0:00

[music] There are some properties of the integral that are worth summarizing.

For example, here's a property of integration that's often useful.

If I want to integrate from a to b, right? That's what this last integral is.

And it's the area under the graph between a and b.

It's this whole region here that I've colored in.

But I could split that up into two separate integrals, right?

I could integrate from a to c at this first red integral, and then I could

integrate from c to b, that's the second blue interval.

And if I add together those two areas, I get the total area from a to b, right?

And that geometric fact is exactly what's written down here, with symbols using our

fancy integration notation. There's also a constant multiple rule.

Well, here's the constant multiple rule. For some constant K, the integral from a

to b of that constant times a function is that constant times the integral of that

function.
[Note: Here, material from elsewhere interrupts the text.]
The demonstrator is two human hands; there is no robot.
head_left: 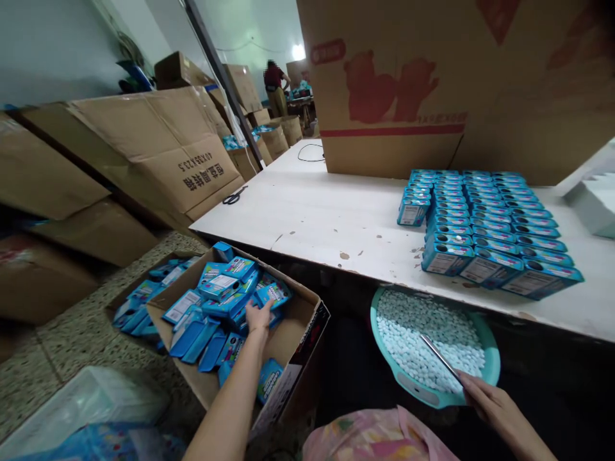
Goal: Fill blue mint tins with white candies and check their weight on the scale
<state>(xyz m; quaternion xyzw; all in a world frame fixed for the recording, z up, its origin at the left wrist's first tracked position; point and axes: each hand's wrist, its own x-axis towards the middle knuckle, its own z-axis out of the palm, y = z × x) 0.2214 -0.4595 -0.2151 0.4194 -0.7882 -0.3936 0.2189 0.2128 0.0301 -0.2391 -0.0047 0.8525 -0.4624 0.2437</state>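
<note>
My left hand (258, 317) reaches into an open cardboard box (293, 346) filled with a loose heap of small blue printed cartons. Its fingers are closed at the edge of one blue carton (273, 292) on top of the heap. My right hand (485, 397) grips a thin metal utensil (439, 355), its far end resting on the pellets; whether that end is a scoop I cannot tell. Below it is a turquoise basin (491, 358) full of small pale pellets (418, 320), partly under the table edge.
On the white table (307, 211) stand rows of upright blue cartons (494, 224). Behind them rises a large cardboard box (389, 83). Black scissors (235, 195) lie at the left table edge. More brown boxes (158, 147) stand at left. A person (275, 86) works far back.
</note>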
And this also makes sense geometrically.

Here's two pictures. Here's the graph of y equals f of x.

Here's the graph of y equals K times f of x.

This thing here calculates this area, the area under the graph of K times f of x.
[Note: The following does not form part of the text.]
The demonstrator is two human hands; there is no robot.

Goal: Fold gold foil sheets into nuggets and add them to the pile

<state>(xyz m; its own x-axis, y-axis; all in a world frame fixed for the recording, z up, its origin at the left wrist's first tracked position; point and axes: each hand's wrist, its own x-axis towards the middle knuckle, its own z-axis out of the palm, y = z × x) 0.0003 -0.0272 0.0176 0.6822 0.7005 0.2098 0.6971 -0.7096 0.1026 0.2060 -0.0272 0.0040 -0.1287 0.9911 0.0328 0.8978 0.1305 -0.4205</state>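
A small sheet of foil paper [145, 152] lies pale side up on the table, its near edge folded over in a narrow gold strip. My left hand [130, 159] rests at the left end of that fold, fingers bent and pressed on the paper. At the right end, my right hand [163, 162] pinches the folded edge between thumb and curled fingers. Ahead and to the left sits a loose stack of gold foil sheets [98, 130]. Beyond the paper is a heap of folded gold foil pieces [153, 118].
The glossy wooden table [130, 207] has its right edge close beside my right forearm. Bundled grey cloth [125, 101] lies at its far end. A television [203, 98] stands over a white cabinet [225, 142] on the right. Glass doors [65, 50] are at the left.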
And it's K times just the area under the graph of f of x.

And it makes sense. Because if you take this graph and your

stretch it K times, that multiplies the area by a factor of K.

What about the intergral of a sum? Well, the integral of f of x plus g of x

from a to b, right? That's this total area here.

It's related to the area under the graph of f and the area under the graph of g,

right? It's related to these integrals.

Here, in green, I've sort of demonstrated what the area under the graph of f of x

looks like with a specific Riemann sum. And in here, in red, I've drawn some

rectangles for the Riemann sum of g. But they're, you know, sort of shifted up

a bit. Because this curve here is the graph of y

equals f of Xx plus g of x. So, the heights of these rectangles are

actually what I would get if I were to just integrate g of x, right?

The distance between f of x plus g of x, and f of x is exactly g of x here in red.

So, this is kind of a proof by stacking, if you like, that the integral of f plus g

is the integral of f plus the integral of g.

A lot of these rules have analogs for the sigma notation stuff.

We had this rule that said I could have pasted together integrals.

And there's a corresponding rule for sum that says, if I sum f of the numbers

between 1 and m, and then f of the numbers between m plus 1 and K, that's the same as

applying f to all the numbers between 1 and K and adding that up, right?

So, this same kinds of rules, I mean, there's an analogy there.

Same kind of game here, right? I've got this constant multiple rule for

integrals and I've got a corresponding constant multiple rule for sums.

Of course, this constant multiple rule is just called distributivity, right?

If I add up K times something, that's K times the sum of these things.

But, it's the same kind of rule, right? I had this formula that said the integral

of the sum is the sum of the integrals. We've got the same kind of formula for a

sum, right? If I take a sum of f of n plus g of n,

that's the same as adding up f of n for all the numbers between a and b.

And then, adding to that g of n for all the numbers between a and b.

And we're also seeing some similarities to the rules for derivatives.

I've got the constant multiple rule for integrals.

I've got a constant multiple rule for sums and I've got a constant multiple rule for

derivatives. The derivative of a constant times some

functions that constant times the derivative of the function.

3:56

Same kind of deals for sums, right? I've got this sum of the integrals is the

integral of the sum. I've got this sum of a sum is the sum of

the sums. And I've got the derivative of a sum is

the sum of derivatives. Fundamentally, mathematics is not just

about these rules, right? It's about the relationships between all

of these rules. We're seeing various objects now,

integrals, derivatives, the sigma notation.

And they're all sharing some common rules, right?

And working out those relationships is really part of the fun.